During his career, he appeared mostly in films for the Selig and Eclair Studios and was often paired with Dorothy Gibson, the silent film actress who survived the sinking of the Titanic. Along with Dorothy, he frequently shared the screen with Muriel Ostriche, Francelia Billington, Stella LeSaint, Alec B. Francis, Barbara Tennant, Julia Stuart, and Will E. Shearer.

Tyrone Power Sr. on the far left. Lamar is the man in the glasses in the middle and in the inset. I am not sure who the woman and the other man are. Possibly Louis Fitzroy and Lucille King.

Not only was Lamar an actor, but he also had a chance to direct a few of his films in the 1913-1915 period. He also did his own stunts. In the 1916 film, Secret of the Submarine, Lamar had the chance to fly himself and his costar, Juanita Hansen in an airplane. You couldn't pay me enough for that!

His last film appearance was in an Olive Thomas film, The Spite Bride. It was released four months after his death.

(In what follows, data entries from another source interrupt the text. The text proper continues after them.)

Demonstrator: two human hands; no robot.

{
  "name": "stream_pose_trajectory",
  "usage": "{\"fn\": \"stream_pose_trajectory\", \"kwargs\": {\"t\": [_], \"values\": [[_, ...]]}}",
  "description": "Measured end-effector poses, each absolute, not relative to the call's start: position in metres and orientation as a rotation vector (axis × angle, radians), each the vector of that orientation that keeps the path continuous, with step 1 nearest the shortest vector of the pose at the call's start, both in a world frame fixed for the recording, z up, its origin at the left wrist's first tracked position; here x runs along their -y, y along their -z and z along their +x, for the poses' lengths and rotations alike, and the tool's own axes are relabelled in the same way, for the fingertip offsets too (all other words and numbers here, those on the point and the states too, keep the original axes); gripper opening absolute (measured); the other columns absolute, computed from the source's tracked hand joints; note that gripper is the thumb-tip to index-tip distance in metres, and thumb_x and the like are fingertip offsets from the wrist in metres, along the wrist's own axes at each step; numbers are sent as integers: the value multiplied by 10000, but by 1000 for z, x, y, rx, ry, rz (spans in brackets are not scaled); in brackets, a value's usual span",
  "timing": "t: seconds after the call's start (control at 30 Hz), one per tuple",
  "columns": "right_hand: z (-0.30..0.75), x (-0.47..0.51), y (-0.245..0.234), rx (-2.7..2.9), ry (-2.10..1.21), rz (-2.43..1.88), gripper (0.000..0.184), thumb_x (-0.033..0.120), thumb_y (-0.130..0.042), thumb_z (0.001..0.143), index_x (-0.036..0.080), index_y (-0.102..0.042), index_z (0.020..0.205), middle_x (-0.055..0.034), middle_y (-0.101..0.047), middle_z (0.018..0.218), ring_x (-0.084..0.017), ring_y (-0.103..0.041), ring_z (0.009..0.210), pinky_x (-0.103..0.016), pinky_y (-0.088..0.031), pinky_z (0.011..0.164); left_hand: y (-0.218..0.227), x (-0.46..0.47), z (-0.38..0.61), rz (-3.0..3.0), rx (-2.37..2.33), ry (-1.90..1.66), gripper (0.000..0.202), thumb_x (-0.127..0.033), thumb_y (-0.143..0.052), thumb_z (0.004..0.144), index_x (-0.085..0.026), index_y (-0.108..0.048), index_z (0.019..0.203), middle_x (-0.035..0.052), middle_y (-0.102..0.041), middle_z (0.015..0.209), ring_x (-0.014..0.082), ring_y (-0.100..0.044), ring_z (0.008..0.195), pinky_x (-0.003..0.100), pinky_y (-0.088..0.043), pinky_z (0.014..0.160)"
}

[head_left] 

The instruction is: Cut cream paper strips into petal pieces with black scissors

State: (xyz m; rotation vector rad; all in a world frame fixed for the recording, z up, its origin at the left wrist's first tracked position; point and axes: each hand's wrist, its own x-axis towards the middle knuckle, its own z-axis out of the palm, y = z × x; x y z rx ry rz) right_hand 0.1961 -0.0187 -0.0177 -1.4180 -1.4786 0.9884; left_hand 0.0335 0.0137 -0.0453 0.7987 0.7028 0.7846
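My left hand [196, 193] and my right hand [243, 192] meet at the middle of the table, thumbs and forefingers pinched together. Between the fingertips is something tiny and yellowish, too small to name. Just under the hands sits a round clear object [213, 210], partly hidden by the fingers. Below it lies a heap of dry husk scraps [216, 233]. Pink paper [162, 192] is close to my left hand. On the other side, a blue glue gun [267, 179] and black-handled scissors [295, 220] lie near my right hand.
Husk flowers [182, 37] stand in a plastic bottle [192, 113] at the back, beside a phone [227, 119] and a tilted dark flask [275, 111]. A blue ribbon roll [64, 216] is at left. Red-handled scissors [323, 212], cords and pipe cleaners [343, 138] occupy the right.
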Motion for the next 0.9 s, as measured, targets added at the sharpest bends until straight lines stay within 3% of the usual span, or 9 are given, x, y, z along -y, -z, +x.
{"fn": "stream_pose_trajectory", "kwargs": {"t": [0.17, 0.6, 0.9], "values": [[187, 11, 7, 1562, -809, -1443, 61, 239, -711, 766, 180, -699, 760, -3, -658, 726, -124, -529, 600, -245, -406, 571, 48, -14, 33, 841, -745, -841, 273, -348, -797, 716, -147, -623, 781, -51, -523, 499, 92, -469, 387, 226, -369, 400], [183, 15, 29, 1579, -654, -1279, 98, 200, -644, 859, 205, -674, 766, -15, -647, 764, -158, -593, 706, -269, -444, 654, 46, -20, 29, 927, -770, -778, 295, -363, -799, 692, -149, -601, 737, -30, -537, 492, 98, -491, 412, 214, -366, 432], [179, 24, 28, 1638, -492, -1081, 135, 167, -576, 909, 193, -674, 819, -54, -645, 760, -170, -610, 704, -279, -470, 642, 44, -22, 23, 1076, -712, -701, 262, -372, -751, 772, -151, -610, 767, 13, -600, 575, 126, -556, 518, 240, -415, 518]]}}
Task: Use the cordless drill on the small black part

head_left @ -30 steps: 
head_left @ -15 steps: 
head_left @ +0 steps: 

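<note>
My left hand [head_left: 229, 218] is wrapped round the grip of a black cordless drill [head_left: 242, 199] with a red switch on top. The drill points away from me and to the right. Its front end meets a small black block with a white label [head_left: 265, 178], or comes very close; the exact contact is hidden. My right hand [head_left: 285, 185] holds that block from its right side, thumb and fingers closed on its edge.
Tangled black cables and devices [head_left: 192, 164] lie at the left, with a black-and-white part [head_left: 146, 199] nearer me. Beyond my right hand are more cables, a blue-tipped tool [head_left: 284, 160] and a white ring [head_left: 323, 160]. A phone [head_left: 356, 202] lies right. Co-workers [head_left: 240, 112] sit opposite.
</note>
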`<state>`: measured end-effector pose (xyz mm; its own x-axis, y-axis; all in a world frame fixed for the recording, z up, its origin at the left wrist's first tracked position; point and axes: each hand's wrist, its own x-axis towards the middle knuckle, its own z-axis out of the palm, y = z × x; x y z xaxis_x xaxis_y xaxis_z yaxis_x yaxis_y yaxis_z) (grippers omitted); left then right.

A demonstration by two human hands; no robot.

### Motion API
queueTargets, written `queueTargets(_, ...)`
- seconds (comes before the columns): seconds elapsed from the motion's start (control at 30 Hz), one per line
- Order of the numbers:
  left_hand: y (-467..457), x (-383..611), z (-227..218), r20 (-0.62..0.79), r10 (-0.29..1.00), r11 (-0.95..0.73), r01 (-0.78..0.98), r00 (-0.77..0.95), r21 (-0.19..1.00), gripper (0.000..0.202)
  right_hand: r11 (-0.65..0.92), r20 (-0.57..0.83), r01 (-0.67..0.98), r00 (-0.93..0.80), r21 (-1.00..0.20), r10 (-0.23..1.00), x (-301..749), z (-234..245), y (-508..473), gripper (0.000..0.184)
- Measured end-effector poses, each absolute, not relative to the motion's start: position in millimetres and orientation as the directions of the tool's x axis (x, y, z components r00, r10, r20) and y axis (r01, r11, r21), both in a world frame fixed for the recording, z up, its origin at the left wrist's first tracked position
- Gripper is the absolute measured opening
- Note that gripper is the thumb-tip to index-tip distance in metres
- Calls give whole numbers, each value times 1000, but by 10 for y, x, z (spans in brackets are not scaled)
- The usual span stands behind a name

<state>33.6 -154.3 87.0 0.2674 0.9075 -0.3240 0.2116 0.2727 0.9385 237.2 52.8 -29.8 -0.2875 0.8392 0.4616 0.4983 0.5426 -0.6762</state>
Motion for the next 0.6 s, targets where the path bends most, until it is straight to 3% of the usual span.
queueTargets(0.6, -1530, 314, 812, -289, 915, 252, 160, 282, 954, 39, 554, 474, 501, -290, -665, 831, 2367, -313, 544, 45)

Lamar Johnstone passed away on May 21, 1919 in Palm Springs, California. His coworkers recalled that he was in good health and spirits when he went to bed that night. His body was found the next morning in bed. The cause of death was listed as heart disease. He was 35 years old.

He was buried in the Calvary Cemetery in Los Angeles. 

Dropping dead from heart disease at 35 was pretty surprising. Especially considering that Lamar was in pretty good physical condition. He enjoyed boxing in his spare time and was said to be pretty good at it. 

Lamar and Edith Johnson

I couldn't find any information on a marriage except that he is mentioned in an article as leaving a widow behind. I also found his WWI draft card that listed his nearest relative as being an 'Adeline Johnstone.' It didn't list the relationship, but I am thinking that she was his wife.